Why Iceland Has a Low Down Syndrome Birth Rate
Only one or two children per year are born with Down syndrome in Iceland.
Iceland has found a way to virtually eliminate Down syndrome—but to call it highly controversial is an understatement.
The vast majority of pregnant women in the Nordic island nation choose to terminate their pregnancy if a prenatal screening test shows a positive for Down syndrome, according to a new report from CBS News.
“My understanding is that we have basically eradicated, almost, Down syndrome from our society—that there is hardly ever a child with Down syndrome in Iceland anymore,” geneticist Kari Stefansson said.

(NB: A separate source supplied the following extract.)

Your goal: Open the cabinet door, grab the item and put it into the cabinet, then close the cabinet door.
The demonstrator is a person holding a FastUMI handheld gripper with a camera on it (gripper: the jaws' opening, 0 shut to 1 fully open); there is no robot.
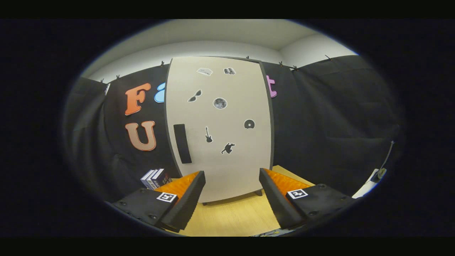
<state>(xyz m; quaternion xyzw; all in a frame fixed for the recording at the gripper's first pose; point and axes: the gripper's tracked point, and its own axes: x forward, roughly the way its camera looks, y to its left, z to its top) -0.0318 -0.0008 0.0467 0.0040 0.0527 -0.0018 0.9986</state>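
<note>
Light wood tabletop (231, 217) underfoot, pale grain, bare in the stretch between fingers and cabinet. Black cloth booth wall (330, 124) behind and to both sides of cabinet, clipped along its top edge; white room wall and ceiling (227, 39) above that.

Cabinet (220, 128) standing upright on the tabletop, straight ahead beyond the fingers. Door shut, pale grey-beige face with dark edge trim, short dark feet visible at the base. Black vertical handle (182, 143) on the door's left side, roughly mid-height. Small stickers (220, 103) scattered over the door face: sunglasses, round disc, guitar, cat shape, a few more near the top.

Stack of books (155, 177), bluish covers with white edges, left of the cabinet base, low against the cloth, partly hidden behind the left finger. Likely the item to stow, cannot confirm from here.

Right of the cabinet, well apart: white object with a cable (382, 170) rising from it, at the table's far edge; too small to identify.

Gripper (231, 199) spread wide, nothing between the fingers, nothing touched. Fingers short of the cabinet base, tabletop visible in the gap. Square marker tags on top of each finger body. Nothing between gripper and door; handle slightly left of the gripper's centre line.
</note>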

When asked what this high abortion rate says about Icelandic society, he replied: “It reflects a relatively heavy-handed genetic counseling…I don’t think there’s anything wrong with aspiring to have healthy children, but how far we should go in seeking those goals is a fairly complicated decision.”

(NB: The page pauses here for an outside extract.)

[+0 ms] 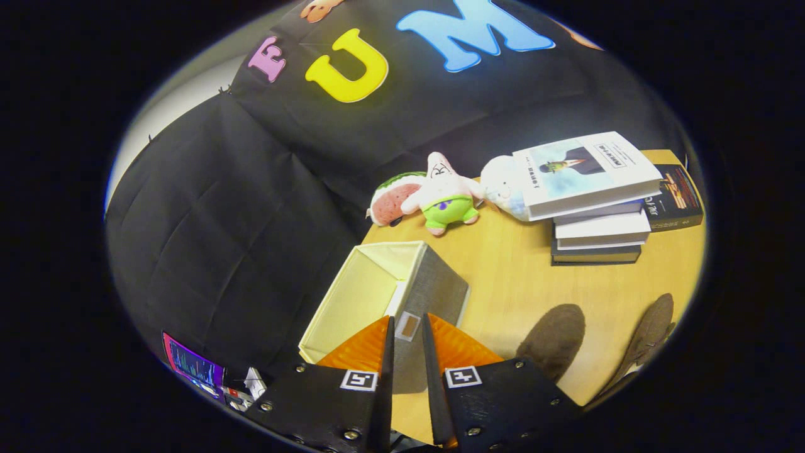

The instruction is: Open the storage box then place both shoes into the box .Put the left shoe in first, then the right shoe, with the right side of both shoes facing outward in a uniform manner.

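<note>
The wooden tabletop [516, 283] is stretching out beyond the fingers, carrying everything in the scene. The storage box [402, 289], grey outside and cream inside, is sitting just ahead of the fingers with its opening turned up and to the left, and its near grey wall with a small label window is lying right in front of the fingertips. Further off, beyond the fingers to the right, a stack of books [597, 201] is standing, with a dark book [676, 198] lying just beside it. Two brown shoes are resting on the tabletop to the right of the fingers: one shoe [553, 340] close by and the other shoe [648, 333] further right, apart from each other and from the box. Three plush toys [440, 195] are lying far beyond the box, near the black cloth wall. The gripper [407, 327] is hovering with its fingers [385, 358] narrowly apart, clamping nothing.
</note>
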Demonstrator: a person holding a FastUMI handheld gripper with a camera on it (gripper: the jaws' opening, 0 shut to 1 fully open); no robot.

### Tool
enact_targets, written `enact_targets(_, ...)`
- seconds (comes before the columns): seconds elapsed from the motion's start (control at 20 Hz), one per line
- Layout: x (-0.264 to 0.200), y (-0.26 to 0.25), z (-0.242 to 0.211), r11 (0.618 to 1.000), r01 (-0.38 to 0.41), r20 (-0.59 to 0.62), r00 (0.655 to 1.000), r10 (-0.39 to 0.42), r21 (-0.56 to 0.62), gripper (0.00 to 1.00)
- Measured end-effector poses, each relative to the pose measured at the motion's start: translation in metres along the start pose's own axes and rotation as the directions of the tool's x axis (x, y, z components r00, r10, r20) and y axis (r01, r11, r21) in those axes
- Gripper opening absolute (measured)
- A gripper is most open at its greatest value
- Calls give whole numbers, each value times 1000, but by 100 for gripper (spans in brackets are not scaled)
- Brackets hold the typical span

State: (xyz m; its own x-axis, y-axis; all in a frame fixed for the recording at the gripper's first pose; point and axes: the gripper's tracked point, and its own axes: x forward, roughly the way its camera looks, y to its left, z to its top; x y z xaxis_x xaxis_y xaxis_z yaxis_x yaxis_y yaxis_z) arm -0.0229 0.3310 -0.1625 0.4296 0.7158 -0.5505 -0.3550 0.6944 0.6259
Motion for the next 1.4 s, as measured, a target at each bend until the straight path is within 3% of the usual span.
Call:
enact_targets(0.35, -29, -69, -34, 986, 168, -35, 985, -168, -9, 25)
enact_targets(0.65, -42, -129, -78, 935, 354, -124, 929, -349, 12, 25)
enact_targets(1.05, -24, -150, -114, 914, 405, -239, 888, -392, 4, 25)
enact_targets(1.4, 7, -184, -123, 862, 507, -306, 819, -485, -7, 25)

Down syndrome is a genetic disorder that causes developmental and intellectual delays, as well as distinctive facial abnormalities.
An ultrasound, blood test and the mother’s age determine if a chromosome abnormality is present. An estimated 85 percent of women in Iceland choose to terminate their pregnancy if the test is positive. That number is estimated to be 67 percent in America, 77 percent in France, and 98 percent in Denmark.